▶ [Instructions to follow]:
Produce a character-for-character copy of the data below.
-- Opening Marker --
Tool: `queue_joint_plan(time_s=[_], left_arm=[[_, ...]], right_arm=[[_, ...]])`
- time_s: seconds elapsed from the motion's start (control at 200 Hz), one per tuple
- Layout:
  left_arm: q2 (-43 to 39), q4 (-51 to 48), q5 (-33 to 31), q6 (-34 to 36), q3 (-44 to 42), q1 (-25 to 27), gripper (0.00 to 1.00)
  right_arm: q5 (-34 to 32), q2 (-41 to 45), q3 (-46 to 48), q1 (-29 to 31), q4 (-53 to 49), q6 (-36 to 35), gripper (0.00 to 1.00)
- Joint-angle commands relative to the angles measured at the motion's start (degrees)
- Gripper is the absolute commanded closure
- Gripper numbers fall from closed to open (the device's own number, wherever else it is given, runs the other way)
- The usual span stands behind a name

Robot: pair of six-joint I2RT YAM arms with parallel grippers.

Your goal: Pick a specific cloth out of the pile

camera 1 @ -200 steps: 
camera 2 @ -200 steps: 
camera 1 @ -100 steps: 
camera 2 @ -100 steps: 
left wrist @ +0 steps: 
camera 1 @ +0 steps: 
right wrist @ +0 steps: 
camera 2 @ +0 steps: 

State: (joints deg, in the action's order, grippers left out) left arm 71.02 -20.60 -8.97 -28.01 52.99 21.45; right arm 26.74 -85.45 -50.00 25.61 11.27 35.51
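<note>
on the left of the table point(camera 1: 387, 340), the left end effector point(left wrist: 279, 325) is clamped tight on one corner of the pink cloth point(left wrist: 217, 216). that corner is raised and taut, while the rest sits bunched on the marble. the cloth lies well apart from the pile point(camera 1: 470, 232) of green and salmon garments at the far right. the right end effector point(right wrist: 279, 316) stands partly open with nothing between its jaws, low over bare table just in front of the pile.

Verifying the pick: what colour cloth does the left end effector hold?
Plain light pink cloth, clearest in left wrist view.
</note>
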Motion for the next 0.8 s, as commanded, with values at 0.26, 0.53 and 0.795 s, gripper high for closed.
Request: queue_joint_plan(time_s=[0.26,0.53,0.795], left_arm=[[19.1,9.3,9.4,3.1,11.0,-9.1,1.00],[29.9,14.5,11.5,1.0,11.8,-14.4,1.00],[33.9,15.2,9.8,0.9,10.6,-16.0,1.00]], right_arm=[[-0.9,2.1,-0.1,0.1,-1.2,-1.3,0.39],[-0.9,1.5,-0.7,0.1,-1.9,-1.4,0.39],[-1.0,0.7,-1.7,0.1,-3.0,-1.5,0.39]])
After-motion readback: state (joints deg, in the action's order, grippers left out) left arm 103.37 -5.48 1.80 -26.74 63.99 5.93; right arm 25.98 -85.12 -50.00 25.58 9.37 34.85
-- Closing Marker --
▶ [Expected answer]:
Tool: `queue_joint_plan(time_s=[_], left_arm=[[_, ...]], right_arm=[[_, ...]])`
- time_s: seconds elapsed from the motion's start (control at 200 Hz), one per tuple
- Layout:
  left_arm: q2 (-43 to 39), q4 (-51 to 48), q5 (-33 to 31), q6 (-34 to 36), q3 (-44 to 42), q1 (-25 to 27), gripper (0.00 to 1.00)
  right_arm: q5 (-34 to 32), q2 (-41 to 45), q3 (-46 to 48), q1 (-29 to 31), q4 (-53 to 49), q6 (-36 to 35), gripper (0.00 to 1.00)
- Joint-angle commands relative to the angles measured at the motion's start (degrees)
- Gripper is the absolute commanded closure
- Gripper numbers fall from closed to open (the device's own number, wherever else it is given, runs the other way)
- The usual span stands behind a name

Robot: pair of six-joint I2RT YAM arms with parallel grippers.

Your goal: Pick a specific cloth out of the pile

camera 1 @ -200 steps: 
camera 2 @ -200 steps: 
camera 1 @ -100 steps: 
camera 2 @ -100 steps: 
left wrist @ +0 steps: 
camera 1 @ +0 steps: 
right wrist @ +0 steps: 
camera 2 @ +0 steps: 

State: (joints deg, in the action's order, grippers left out) left arm 71.02 -20.60 -8.97 -28.01 52.99 21.45; right arm 26.74 -85.45 -50.00 25.61 11.27 35.51
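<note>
on the left of the table point(camera 1: 387, 340), the left end effector point(left wrist: 279, 325) is clamped tight on one corner of the pink cloth point(left wrist: 217, 216). that corner is raised and taut, while the rest sits bunched on the marble. the cloth lies well apart from the pile point(camera 1: 470, 232) of green and salmon garments at the far right. the right end effector point(right wrist: 279, 316) stands partly open with nothing between its jaws, low over bare table just in front of the pile.

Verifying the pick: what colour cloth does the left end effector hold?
Plain light pink cloth, clearest in left wrist view.
</note>
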Motion for the next 0.8 s, as commanded, with values at 0.26, 0.53 and 0.795 s, gripper high for closed.
Request: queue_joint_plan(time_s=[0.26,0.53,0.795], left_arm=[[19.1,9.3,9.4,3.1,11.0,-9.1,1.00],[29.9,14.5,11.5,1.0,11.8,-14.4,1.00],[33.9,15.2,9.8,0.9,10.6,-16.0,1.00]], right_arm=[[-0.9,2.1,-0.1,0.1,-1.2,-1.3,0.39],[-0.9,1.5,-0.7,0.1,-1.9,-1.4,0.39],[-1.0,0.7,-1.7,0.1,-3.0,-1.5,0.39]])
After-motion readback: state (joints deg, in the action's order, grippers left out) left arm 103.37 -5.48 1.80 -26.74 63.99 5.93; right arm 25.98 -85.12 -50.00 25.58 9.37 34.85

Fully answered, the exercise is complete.